The output knowledge created by this message is more subtle. At the time it was written, the assistant had not yet discovered the crash. The message itself creates knowledge only about the server's startup state — that the scheduler is running and the model is loading. But as part of the broader conversation, this message marks the boundary between the "before" and "after" of the piecewise CUDA graphs experiment. It is the last moment of optimism before the incompatibility is discovered.
The Thinking Process
The assistant's reasoning in this message is visible in its structure. It begins with an explicit statement of expected timing ("The model takes ~3-5 minutes to load, plus piecewise CUDA graph capture adds additional warmup time"), showing that the assistant has a mental model of the server's lifecycle. It then issues a bash command with a 60-second sleep, demonstrating an understanding that the operation is asynchronous and requires patience. The choice to tail -50 lines rather than a smaller number suggests the assistant expects to see substantial log output, consistent with the verbose nature of CUDA graph capture.
The stack trace output is presented without commentary — the assistant simply shows it and moves on. This is telling. The assistant does not yet recognize the repeating pattern as a warning sign. The ... at line 67 is presented as a natural truncation, not as evidence of an infinite loop. Only in retrospect, knowing what comes next, do we see the foreshadowing.
Broader Significance
Message [msg 978] matters beyond its immediate context because it illustrates a recurring pattern in systems optimization work. The most promising optimizations are often the ones that fail first, because they push against architectural boundaries that are not visible from the surface. Piecewise CUDA graphs were rated as Tier 1 — the easiest and most impactful optimization to test — precisely because they required only a single flag flip. But that flag flip triggered a cascade of interactions between SGLang's compilation pipeline and FlashInfer's JIT infrastructure that no amount of configuration could resolve.
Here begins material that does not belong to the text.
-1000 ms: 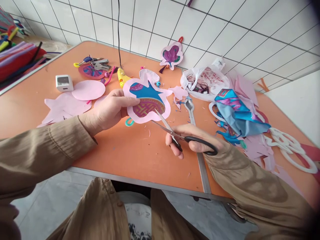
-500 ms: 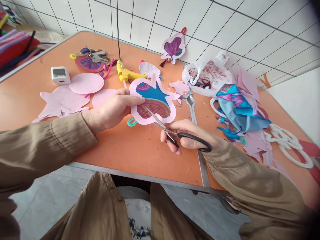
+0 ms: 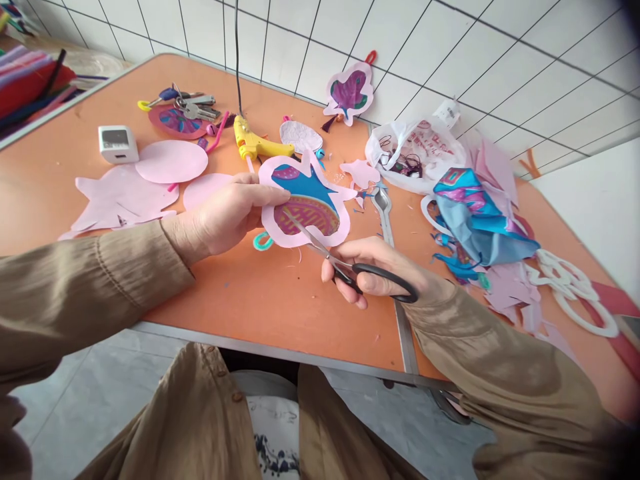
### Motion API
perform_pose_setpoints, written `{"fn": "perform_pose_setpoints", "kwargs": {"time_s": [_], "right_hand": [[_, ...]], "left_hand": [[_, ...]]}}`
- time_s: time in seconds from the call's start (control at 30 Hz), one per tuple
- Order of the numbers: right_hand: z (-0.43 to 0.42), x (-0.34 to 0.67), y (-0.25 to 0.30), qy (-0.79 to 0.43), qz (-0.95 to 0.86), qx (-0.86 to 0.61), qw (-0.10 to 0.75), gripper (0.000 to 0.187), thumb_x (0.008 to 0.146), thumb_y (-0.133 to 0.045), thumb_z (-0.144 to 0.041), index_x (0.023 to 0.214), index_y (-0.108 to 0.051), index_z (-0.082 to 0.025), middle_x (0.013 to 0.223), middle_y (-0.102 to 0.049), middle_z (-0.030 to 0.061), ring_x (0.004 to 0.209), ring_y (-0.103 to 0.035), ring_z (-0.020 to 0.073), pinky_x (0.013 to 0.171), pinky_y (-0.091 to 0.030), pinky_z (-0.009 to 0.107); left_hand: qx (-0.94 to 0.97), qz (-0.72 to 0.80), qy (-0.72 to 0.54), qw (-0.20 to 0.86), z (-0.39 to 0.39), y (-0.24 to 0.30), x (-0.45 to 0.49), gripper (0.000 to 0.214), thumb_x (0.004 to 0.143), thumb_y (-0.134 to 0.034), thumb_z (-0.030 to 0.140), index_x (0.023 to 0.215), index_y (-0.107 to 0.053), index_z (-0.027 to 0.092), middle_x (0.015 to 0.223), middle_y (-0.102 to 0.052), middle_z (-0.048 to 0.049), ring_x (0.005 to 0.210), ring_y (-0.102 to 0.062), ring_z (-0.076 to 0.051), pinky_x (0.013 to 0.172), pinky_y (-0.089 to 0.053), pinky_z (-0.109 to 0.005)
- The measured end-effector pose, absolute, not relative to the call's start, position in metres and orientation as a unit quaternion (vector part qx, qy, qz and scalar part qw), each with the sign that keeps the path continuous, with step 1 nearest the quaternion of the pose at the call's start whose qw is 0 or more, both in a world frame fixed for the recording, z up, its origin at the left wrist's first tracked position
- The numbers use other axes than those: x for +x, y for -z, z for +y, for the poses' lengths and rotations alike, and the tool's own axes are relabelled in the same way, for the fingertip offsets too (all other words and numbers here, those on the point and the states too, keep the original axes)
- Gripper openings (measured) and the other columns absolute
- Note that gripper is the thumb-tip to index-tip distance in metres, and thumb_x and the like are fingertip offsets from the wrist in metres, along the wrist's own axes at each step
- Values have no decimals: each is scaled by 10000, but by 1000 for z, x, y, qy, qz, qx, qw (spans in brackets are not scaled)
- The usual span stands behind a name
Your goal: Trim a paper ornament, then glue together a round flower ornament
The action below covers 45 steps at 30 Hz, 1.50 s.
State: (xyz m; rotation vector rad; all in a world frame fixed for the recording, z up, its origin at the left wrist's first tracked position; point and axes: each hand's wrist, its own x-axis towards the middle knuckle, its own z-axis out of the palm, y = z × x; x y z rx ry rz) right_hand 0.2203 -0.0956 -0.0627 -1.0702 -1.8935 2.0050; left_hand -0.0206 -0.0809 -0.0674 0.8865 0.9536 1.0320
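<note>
My left hand (image 3: 225,212) pinches the left side of a pink-bordered cutout (image 3: 326,233) with blue, purple and gold patterned cloth in its middle. The cutout is held above the orange table. My right hand (image 3: 370,270) grips black-handled scissors (image 3: 387,279), with a thumb and fingers in the loops. The scissors' blades lie across the cutout's lower part, tips over the patterned cloth near my left thumb. Below the cutout's left edge a green loop (image 3: 263,241) shows. Behind it lies a yellow glue gun (image 3: 257,145).
Pink pieces (image 3: 120,193), a white charger (image 3: 117,144) and keys (image 3: 195,107) lie to the left. A plastic bag (image 3: 420,150), blue cloth (image 3: 485,220) and pink scraps lie right. A finished-looking pink-bordered ornament (image 3: 350,92) leans on the tiled wall. A metal strip (image 3: 405,340) crosses the table.
The scissors and my right hand have shifted very slightly left. My left hand keeps its hold on the cutout, and the view has moved a little.
</note>
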Motion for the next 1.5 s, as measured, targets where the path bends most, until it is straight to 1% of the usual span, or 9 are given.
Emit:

The failure of piecewise CUDA graphs would lead the assistant to test other Tier 1 optimizations (MSCCLPP, single batch overlap) that showed only ~2% improvement, and then to expert parallelism (EP8), which showed promise but crashed under load. Each failure narrowed the space of viable optimizations and deepened the understanding that the fundamental bottleneck was hardware-limited: the small per-expert GEMMs on SM120 are memory-bandwidth-bound, and no software flag can change that.
In this sense, message [msg 978] is the hinge point of the optimization campaign. Before it, the assistant had 11 documented optimizations and high hopes. After it, the assistant would systematically rule out each approach, converging on the uncomfortable truth that the Blackwell SM120 architecture itself imposes the ceiling on performance. The message captures the moment when that process of discovery begins — with a server starting, a log being tailed, and a stack trace that, for one brief moment, looks like progress.